Creating Vision dataset with images on s3

Hi everyone,

I’m trying to create a :hugs: dataset for an object detection task. The training images are stored on s3 and I would like to eventually use sagemaker and a :hugs: estimator to train the model.

I’m trying to build on the example from @philschmid in Huggingface Sagemaker - Vision Transformer but with my own dataset and the model from Fine-tuning DETR on a custom dataset for object detection by @nielsr .

If I understand correctly I need to create a dataset first and then save it in the session bucket on s3 but I am not entirely sure how to do that with a dataset which is too big to pull locally first in order to create it.

I have found the load_dataset function with the ‘imagefolder’ option which seems to do what I want for local image files but doesn’t seem to support filepaths on s3. I have also found the load_from_disk function which seems to do the loading for :hugs: datasets from s3 but doesn’t have an imagefolder option.

What is the best way to prepare my data in this case?

Thanks for the help!

Hello @cotrane,

you don’t need to save the dataset in the session bucket or do the pre-processing in advance.

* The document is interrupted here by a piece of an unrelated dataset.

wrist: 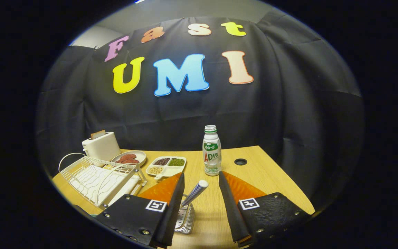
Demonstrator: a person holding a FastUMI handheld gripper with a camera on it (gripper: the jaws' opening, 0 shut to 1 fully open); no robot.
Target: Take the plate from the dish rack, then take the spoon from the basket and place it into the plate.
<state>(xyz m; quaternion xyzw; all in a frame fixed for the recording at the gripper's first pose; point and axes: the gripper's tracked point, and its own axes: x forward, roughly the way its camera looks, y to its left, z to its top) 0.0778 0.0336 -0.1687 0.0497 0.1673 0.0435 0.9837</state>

You could do everything inside sagemaker.

Meaning you can either have as first the the download of your dataset from s3 to local and the use load_dataset or just provide the S3 URI when calling HuggingFace.fit() to your bucket. Those S3 URIs don’t need to be on the session bucket they could be on any bucket.

huggingface_estimator.fit({'train': 'yourbucket'})

sagemaker will then download it for you and save it into /opt/ml/input/train

Ah ok - that makes sense! Thanks for the help. I’ll try that today!